There are multiple cases. The first line of the input contains an integer T (1 ≤ T ≤ 200) which indicates the number of cases. For each test case:
The first line contains four integers R, H, V, x0, the radius, height and speed of the cylinder and the location of Mokou's house.
The second line contains three integers dx, dy and dz, the speed of the rain.
All integers in input are no less than -1000 and no larger than 1000. Test data satisfy that R, H, V, x0 > 0, dz < 0.

Output

For each case, output the total weight of rain which was absorbed by Mokou.

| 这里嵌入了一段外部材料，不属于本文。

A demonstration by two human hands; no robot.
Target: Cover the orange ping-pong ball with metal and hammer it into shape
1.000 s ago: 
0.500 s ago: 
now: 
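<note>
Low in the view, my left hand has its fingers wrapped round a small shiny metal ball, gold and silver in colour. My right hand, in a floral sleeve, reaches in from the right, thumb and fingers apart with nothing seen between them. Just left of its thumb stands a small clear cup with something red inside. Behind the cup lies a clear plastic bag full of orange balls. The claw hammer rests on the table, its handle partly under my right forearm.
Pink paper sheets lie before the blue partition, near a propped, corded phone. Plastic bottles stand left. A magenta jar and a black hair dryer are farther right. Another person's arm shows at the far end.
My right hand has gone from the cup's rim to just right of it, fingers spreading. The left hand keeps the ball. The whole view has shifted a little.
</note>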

Absolute or relative error no more than 1E-6 will be accepted. 

Sample Input

2
1 1 1 1
0 0 -1
2 3 3 3
2 3 -3

Sample Output

5.1415926536
75.6464437651

Reference

Fujiwara no Mokou


#include<stdio.h>
#include<iostream>
#include<string.h>
#include<string>
#include<ctype.h>
#include<math.h>
#include<set>
#include<map>
#include<vector>
#include<queue>
#include<bitset>
#include<algorithm>
#include<time.h>
using namespace std;
void fre() { freopen("c://test//input.in", "r", stdin); freopen("c://test//output.out", "w", stdout); }
#define MS(x,y) memset(x,y,sizeof(x))
#define MC(x,y) memcpy(x,y,sizeof(x))
#define MP(x,y) make_pair(x,y)
#define ls o<<1
#define rs o<<1|1
typedef long long LL;
typedef unsigned long long UL;
typedef unsigned int UI;
template <class T1, class T2>inline void gmax(T1 &a, T2 b) { if (b>a)a = b; }
template <class T1, class T2>inline void gmin(T1 &a, T2 b) { if (b<a)a = b; }
const int N = 0, M = 0, Z = 1e9 + 7, ms63 = 0x3f3f3f3f;
int casenum, casei;
const double PI = acos(-1.0);
double r, h, v, x0;
double dx, dy, dz;
int main()
{
	scanf("%d", &casenum);
	for (int casei = 1; casei <= casenum; ++casei)
	{
		scanf("%lf%lf%lf%lf", &r, &h, &v, &x0);
		scanf("%lf%lf%lf", &dx, &dy, &dz); dx -= v;
		double t = x0 / v;
		double ans = (PI*r*r*-dz + 2 * r*h*sqrt(dx*dx + dy*dy))*t;
		printf("%.15f\n", ans);
	}
	return 0;
}
/*
【trick&&吐槽】
积分式思维,不同方向的分解与合成,还是非常重要的啊。

【题意】
一个人,可以被看做为圆柱,半径为r,高为h,速度为v,
在三维坐标系(x,y,z)中,从(0,0,0)走到(x0,0,0)

雨是连续的,密度为1,落到人或地面上立刻就消失。
我们需要算出,这个人在雨中的行走过程中,能吸收多少重量的雨。

告诉你雨,是以其(dx,dy,dz)的速度的形式告知的。
数据保证x0>0,dz<0。

【类型】
物理题

【分析】
要有相对运动的思想。
这个人运动,雨也运动,研究起来稍微复杂。
我们不妨把人设为静止的,得到在这种条件下雨的相对速度,得到这个相对速度之后,我们就完全不要考虑之前的速度了。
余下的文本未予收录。